‘Prévia do PIB’: IBC-Br cresce 0,16% em abril
O IBC-Br, que é a prévia do PIB divulgada pelo Banco Central, registrou um crescimento de 0,16% em abril, superando a expectativa de 0,10%. As revisões nos dados anteriores mostraram ajustes nos resultados e evidenciaram variações setoriais, com destaque para o aumento nos serviços e a queda na indústria.
O Índice de Atividade Econômica do Banco Central (IBC-Br), uma prévia do PIB, registrou crescimento de 0,16% em abril, superando a expectativa do mercado de 0,10%. Revisões nos dados anteriores também foram divulgadas, refletindo ajustes sazonais e novas informações.
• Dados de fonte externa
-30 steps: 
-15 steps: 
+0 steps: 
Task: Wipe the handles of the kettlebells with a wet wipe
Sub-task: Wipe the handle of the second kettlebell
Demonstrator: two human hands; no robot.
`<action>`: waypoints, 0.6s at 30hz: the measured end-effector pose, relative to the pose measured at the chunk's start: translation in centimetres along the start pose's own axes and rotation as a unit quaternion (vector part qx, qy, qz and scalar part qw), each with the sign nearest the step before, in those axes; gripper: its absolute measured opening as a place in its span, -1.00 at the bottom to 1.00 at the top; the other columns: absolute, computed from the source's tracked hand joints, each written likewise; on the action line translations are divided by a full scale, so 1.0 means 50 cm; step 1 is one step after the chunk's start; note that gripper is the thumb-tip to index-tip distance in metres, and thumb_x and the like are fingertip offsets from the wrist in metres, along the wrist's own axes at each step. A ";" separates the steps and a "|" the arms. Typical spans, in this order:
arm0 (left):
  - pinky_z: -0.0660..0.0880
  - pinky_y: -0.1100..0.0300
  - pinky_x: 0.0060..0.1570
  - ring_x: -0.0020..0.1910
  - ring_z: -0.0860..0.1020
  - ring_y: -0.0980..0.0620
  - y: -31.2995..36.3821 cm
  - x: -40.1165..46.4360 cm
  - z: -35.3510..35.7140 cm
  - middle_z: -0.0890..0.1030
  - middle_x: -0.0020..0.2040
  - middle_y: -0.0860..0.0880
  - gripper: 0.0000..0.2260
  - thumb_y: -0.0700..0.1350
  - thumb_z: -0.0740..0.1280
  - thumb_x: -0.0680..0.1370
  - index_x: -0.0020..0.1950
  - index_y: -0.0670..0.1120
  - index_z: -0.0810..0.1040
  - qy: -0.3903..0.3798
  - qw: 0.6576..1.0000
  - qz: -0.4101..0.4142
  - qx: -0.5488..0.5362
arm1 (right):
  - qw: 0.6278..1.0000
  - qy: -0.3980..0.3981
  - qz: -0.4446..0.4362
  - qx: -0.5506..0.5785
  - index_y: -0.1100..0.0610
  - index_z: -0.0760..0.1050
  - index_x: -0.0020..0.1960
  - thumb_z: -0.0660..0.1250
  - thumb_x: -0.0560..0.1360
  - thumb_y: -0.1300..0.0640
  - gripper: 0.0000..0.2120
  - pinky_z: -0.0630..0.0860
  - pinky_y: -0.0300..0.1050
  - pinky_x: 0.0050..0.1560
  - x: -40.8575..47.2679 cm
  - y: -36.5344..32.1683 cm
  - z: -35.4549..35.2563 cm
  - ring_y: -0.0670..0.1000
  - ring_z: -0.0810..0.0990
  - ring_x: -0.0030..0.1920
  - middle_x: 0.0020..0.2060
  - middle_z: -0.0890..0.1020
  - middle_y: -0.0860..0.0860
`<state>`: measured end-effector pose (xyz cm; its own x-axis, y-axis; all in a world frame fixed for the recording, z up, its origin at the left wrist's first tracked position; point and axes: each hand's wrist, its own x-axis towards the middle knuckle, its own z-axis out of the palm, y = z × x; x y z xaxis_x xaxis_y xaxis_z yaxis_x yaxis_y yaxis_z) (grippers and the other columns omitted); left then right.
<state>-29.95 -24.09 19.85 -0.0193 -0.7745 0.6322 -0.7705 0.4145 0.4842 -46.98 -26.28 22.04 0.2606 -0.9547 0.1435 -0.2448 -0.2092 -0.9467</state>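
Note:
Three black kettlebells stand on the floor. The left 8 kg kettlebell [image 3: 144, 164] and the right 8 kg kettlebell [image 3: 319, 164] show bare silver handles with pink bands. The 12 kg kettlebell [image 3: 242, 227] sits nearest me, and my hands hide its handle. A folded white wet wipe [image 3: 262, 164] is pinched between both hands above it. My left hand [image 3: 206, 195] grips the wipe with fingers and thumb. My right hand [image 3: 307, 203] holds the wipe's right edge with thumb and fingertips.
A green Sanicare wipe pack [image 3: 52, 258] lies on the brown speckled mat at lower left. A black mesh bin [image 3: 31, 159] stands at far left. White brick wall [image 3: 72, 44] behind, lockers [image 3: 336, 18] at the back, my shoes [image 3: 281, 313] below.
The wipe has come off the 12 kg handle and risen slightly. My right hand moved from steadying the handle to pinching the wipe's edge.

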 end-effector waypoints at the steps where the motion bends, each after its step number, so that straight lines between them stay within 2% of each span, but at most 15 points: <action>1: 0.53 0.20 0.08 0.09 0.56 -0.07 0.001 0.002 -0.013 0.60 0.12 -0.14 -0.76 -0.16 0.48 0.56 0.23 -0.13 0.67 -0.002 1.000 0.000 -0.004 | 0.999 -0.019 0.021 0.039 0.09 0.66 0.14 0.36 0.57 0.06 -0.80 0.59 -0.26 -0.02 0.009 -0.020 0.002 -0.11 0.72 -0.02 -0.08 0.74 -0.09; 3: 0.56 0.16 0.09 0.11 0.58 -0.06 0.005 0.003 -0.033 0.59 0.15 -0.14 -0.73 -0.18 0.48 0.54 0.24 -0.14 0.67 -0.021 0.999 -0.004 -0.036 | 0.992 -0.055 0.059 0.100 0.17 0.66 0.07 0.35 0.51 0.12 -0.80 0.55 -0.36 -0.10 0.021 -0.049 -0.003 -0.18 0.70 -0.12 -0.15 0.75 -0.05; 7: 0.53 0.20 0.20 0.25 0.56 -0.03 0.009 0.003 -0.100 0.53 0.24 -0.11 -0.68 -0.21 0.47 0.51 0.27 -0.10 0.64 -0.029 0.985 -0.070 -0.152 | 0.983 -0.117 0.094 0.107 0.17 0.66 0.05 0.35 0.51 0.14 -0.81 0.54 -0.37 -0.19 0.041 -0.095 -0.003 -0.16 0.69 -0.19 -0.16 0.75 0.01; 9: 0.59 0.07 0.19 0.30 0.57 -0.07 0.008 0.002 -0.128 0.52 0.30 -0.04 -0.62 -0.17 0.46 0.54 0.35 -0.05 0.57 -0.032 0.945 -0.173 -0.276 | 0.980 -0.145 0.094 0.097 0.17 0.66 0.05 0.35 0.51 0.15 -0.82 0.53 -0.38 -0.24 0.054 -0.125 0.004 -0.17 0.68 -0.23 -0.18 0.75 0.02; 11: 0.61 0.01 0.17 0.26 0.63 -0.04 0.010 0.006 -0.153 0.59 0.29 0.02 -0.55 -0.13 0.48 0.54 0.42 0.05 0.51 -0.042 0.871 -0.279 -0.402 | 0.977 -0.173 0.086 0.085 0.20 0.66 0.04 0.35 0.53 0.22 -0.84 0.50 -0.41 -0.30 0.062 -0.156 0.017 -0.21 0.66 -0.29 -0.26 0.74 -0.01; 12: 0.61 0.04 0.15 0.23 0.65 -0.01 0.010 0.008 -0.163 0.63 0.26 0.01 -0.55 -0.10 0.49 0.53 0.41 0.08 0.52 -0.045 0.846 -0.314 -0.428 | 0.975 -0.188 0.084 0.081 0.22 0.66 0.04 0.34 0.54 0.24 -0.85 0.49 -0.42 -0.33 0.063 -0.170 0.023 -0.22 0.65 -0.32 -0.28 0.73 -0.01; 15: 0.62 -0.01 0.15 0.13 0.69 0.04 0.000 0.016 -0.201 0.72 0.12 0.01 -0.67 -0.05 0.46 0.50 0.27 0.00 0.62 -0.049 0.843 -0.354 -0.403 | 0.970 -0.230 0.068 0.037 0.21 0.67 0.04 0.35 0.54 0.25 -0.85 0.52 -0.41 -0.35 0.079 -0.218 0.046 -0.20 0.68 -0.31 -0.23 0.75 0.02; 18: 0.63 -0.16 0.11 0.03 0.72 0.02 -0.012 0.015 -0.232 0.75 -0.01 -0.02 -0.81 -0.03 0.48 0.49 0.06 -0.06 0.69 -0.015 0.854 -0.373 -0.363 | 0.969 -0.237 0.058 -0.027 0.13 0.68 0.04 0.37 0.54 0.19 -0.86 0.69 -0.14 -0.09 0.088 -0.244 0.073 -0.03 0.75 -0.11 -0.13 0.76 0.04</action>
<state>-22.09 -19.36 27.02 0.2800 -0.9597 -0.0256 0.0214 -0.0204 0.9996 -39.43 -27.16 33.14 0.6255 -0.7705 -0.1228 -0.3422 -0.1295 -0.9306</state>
Banco Central ajusta dados do IBC-Br
O Banco Central promoveu atualizações nos números do Índice de Atividade Econômica (IBC-Br), revisando os dados dos meses anteriores com base em informações mais consolidadas. Essas correções são rotineiras e buscam aprimorar a precisão do retrato econômico nacional.
Entre as mudanças, destaca-se o ajuste no resultado de março, que passou de um crescimento de 0,80% para 0,71%. Fevereiro, por sua vez, teve revisão positiva, com o índice subindo de 0,52% para 0,60%.
Já o dado de janeiro foi elevado de forma mais expressiva, de 1,01% para 1,41%, indicando um desempenho mais forte do que o inicialmente estimado para o início de 2024.
As revisões também atingiram os números brutos, sem ajuste sazonal, reforçando o compromisso da autoridade monetária com a transparência e a exatidão dos dados.
Para analistas e investidores, essas alterações são relevantes, pois impactam a leitura da atividade econômica e podem influenciar expectativas sobre juros e outras medidas de política monetária.
Setores mostram desempenho desigual em abril, segundo IBC-Br
O mês de abril apresentou comportamentos distintos entre os principais setores da economia, de acordo com os dados atualizados do IBC-Br.
O setor de serviços, que tem forte peso na atividade econômica brasileira, cresceu 0,40% no mês, dando sequência a uma recuperação mais tímida registrada em março, quando o avanço havia sido de 0,07%.
O bom desempenho sinaliza uma demanda ainda consistente por serviços, mesmo diante de incertezas no cenário macroeconômico.
Em sentido oposto, a indústria registrou retração de 1,11%, revertendo a alta de 2,74% anotada no mês anterior. A queda reflete possíveis pressões externas, como a redução da demanda internacional e obstáculos logísticos, que continuam afetando o setor produtivo.
Na agropecuária, o desempenho também foi negativo. O segmento teve queda de 0,87% em abril, após uma elevação de 1,16% em março. O recuo é atribuído a fatores sazonais e condições climáticas que impactaram o ritmo da produção no campo.
Os dados revelam uma economia que segue caminhando de forma heterogênea, com avanços em áreas específicas e retrações em outras, exigindo atenção redobrada de autoridades e agentes econômicos quanto aos rumos da atividade nos próximos meses.